**WHAT TO DO**
How many lines of the entries hold the string "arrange"? Reply with the number alone.

**DATA FOR ANALYSIS**
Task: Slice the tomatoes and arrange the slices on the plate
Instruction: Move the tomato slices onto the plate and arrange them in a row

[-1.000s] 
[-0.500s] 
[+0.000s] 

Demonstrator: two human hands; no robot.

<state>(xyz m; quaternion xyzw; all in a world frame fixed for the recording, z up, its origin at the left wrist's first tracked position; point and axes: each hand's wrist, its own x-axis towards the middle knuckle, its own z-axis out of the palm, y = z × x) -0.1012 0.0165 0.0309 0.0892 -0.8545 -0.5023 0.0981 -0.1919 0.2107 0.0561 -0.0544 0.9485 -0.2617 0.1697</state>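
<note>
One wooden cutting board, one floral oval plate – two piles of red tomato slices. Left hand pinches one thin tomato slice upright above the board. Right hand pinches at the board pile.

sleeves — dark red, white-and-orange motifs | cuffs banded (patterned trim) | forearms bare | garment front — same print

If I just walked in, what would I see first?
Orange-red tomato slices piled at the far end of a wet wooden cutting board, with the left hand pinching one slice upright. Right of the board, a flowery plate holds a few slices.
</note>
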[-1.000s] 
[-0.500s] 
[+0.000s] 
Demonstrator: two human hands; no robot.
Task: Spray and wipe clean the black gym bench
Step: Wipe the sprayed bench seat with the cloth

**RESPONSE FOR THIS EXERCISE**
2